What the exercise asks: Look at each line below and tally those holding "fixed"; answer with that figure and nothing else.

———

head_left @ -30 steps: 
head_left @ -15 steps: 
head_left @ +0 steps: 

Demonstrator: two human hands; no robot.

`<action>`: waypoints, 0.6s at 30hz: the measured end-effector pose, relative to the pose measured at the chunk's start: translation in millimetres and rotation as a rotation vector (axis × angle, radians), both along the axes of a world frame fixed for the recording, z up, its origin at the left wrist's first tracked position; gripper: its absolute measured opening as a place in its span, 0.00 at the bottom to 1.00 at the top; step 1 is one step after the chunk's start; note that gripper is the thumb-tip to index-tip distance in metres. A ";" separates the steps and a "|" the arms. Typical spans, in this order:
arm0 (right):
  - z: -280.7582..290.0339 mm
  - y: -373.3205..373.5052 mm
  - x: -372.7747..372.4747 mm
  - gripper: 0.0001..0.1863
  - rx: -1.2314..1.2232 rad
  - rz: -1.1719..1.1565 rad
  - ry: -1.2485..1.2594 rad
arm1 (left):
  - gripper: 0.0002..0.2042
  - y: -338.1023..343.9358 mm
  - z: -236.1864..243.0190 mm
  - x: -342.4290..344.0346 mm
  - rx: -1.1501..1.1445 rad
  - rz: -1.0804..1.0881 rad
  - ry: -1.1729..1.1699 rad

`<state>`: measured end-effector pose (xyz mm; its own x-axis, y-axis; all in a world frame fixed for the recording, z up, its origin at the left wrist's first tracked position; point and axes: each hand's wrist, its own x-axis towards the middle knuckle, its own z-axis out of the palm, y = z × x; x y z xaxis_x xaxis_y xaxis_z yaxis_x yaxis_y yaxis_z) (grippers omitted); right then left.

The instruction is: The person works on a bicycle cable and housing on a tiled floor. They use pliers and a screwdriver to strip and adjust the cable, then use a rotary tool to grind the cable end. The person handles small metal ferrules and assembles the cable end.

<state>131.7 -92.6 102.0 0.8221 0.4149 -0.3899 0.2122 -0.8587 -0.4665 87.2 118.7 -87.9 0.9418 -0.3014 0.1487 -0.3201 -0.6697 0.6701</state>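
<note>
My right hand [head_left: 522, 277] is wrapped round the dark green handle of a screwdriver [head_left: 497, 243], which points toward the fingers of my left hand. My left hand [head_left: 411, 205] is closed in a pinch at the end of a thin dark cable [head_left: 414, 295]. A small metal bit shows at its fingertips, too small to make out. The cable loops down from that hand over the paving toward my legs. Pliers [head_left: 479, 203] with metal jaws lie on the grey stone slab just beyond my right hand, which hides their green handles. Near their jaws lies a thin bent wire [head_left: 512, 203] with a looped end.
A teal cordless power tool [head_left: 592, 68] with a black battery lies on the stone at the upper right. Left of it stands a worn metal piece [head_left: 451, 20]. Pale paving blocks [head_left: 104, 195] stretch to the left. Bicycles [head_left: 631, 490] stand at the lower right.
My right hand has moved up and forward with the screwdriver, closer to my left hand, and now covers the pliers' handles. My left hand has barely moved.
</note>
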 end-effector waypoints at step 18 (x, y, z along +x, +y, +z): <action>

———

The answer: 2